We keep thinking we have seen the last letter ruling allowing a taxpayer to separate a subsidiary liquidation from a preliminary decontrolling stock sale but they keep coming—at least for now. The idea is for a corporate parent to recognize a loss on the majority of the stock of a wholly owned subsidiary by avoiding a Section 332 liquidation and having a Section 331 liquidation following its sale of some of the subsidiary’s stock to an affiliate that is outside the corporation’s consolidated group. A handy subsidiary to use in these cases is a REIT. A less-handy subsidiary is a foreign corporation. Alternately, the group owning the LossCo can just form a partnership and have it buy the LossCo stock.
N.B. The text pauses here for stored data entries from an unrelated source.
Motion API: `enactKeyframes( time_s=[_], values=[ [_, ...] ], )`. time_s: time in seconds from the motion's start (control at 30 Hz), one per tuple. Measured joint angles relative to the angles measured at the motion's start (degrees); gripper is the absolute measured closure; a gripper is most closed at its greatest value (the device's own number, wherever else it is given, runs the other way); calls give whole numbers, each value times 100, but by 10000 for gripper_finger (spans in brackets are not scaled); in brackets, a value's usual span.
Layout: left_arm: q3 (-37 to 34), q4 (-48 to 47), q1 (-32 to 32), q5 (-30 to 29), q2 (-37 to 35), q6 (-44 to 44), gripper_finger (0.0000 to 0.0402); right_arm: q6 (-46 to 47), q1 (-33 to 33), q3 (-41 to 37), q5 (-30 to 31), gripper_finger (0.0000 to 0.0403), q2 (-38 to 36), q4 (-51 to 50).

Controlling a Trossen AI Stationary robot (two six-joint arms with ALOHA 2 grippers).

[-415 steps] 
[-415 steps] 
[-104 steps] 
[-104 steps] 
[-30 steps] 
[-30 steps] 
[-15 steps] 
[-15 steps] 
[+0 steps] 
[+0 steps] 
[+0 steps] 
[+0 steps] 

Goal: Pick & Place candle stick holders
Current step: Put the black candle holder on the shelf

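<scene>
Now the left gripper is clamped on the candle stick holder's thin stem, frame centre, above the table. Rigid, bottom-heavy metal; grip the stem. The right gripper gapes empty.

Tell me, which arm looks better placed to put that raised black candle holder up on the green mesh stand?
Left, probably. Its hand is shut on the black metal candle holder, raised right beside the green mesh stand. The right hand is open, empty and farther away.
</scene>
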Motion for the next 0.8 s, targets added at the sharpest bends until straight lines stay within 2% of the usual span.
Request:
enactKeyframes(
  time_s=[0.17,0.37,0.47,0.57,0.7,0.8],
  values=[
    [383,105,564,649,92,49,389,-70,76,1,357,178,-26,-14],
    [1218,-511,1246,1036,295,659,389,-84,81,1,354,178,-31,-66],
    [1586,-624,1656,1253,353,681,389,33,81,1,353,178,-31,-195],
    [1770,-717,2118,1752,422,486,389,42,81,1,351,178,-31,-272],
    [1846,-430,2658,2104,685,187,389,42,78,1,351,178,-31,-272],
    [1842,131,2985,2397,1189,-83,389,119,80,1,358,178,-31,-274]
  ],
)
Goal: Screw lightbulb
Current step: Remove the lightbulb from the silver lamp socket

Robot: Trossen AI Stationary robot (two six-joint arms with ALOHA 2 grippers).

GraniteTrust Co. v. U.S., 238 F2d 670 (1st Cir. 1956) ruled that a parent’s sale of more than 20 percent of the stock of a subsidiary to an unrelated person was a proper set up for a taxable liquidation of the subsidiary. As a result, the parent was able to recognize all of its loss on the subsidiary.
Granite Trust was not the first or only decision to rule as such, but it has come to be symbolic of the principle that a formal liquidation can be separated from a preliminary and intentional decontrolling sale of part of the subsidiary’s stock. In other words, the step transaction doctrine was not applied as it otherwise might have been.
In 2014, the IRS announced that it no longer would rule on Granite Trust-type liquidations, but with several rulings already in the pipeline, the decisions keep coming. The most recent is LTR 201419011.
The taxpayer owned LossCo and two REITs. It sold a portion of LossCo’s stock to a REIT for nonqualified preferred stock. This type of stock is not property for Section 304 purposes, and so the sale could be treated as a Section 1001 loss recognition event. The next day, the parent and the REIT “will consider” adopting a plan of liquidation for LossCo.
The decontrolling sale of stock will have to comply with the unified loss rule of Reg. Section 1.1502-36. The loss on that sale will be deferred under Section 267(f), but the loss on the liquidating distribution will not. LossCo will recognize losses on its distributions in liquidation, which will not be deferred.
The effect of the ruling is to allow, presumably, 79 percent of the loss on the LossCo stock to be currently recognized in the group, with the rest suspended until the seller or buyer leaves the Section 267 controlled group. That is an event that is not so hard to produce.
The taxpayer represented that “following the Share Sale: (i) REIT 1 will become the legal owner of the Transferred Shares; (ii) the Share Sale will be duly recorded on the records of LossCo; (iii) REIT 1 will have complete dominion and control over the Transferred Shares; (iv) REIT 1 will have the right to vote on all shareholder resolutions with respect to the Transferred Shares; (v) the Transferred Shares will provide REIT 1 the right to its proportionate share of current distributions; (vi) the Transferred Shares will provide REIT 1 the right to its proportionate share of the net assets of LossCo if LossCo were to liquidate; and (vii) REIT 1 will not hold itself out as owning the Transferred Shares as an agent, trustee, or nominee (or in any similar role) for another person.”
In other words, the REIT has to really own the LossCo shares for the instant before the formal plan of liquidation is adopted.
If the IRS is down on Granite Trust deals, you would not know it from this ruling, which was issued five months after the request was submitted. Perhaps they really mean what they have said in explaining the no rule: they don’t like the result and won’t help taxpayers get it, but taxpayers are free to continue to rely on the authorities that have been out there for decades. Based on that, Granite Trust deals are likely to continue.